The operating system offers a radically redesigned graphical user interface (GUI), beefed up security features and the addition of desktop search functionality. In addition to these, Microsoft has also included improvements in user account control, as well as built-in self-diagnostic tools, encryption capabilities, and virtual collaboration environments. As a consequence of the enhancements, the cost of computers is also set to increase.
More memory, faster processors and more powerful graphics chips will all be needed to get the full Vista experience.
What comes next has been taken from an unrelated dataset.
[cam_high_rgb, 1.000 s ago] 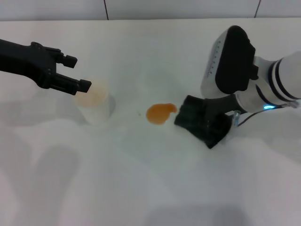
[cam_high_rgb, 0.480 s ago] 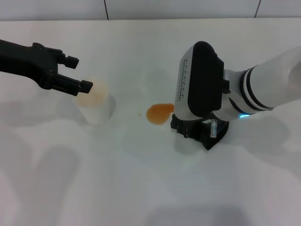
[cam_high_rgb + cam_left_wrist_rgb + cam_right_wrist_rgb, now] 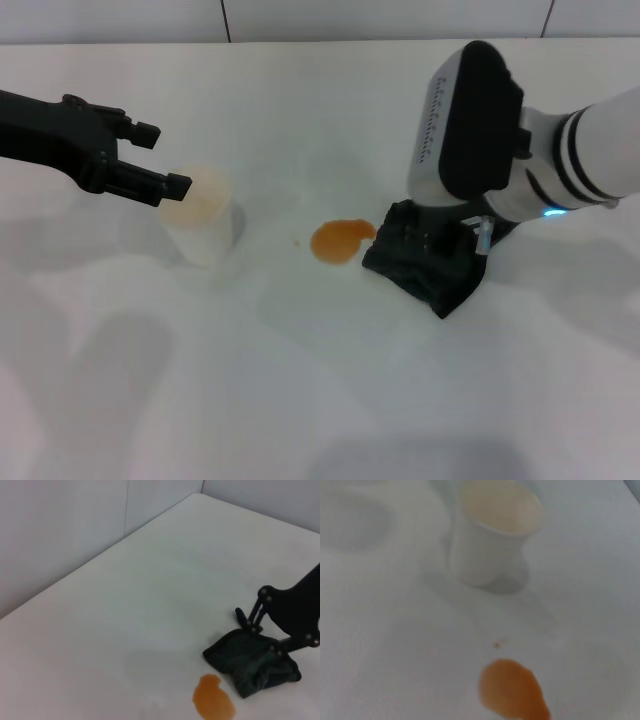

According to market intelligence firm iSuppli, the cost of components for PC makers is set to jump almost 20% from US$500 to US$600. The firm said the cost to end-users would be significantly more than this due to the manufacturers' mark up.
While PC makers may not be too concerned about selling more expensive machines, security firms have been rather more cautious in their welcome to Vista - not least because Microsoft is increasingly moving in on their turf with initiatives such as its OneCare package.
The good news on the security front is that all major security software firms had products ready this week to work with Vista - unlike for the November business launch, when only McAfee was ready.
While questions about just how secure Vista is will dog Microsoft in the coming weeks, it remains to be seen just how quickly the firm can get customers to adopt the operating system.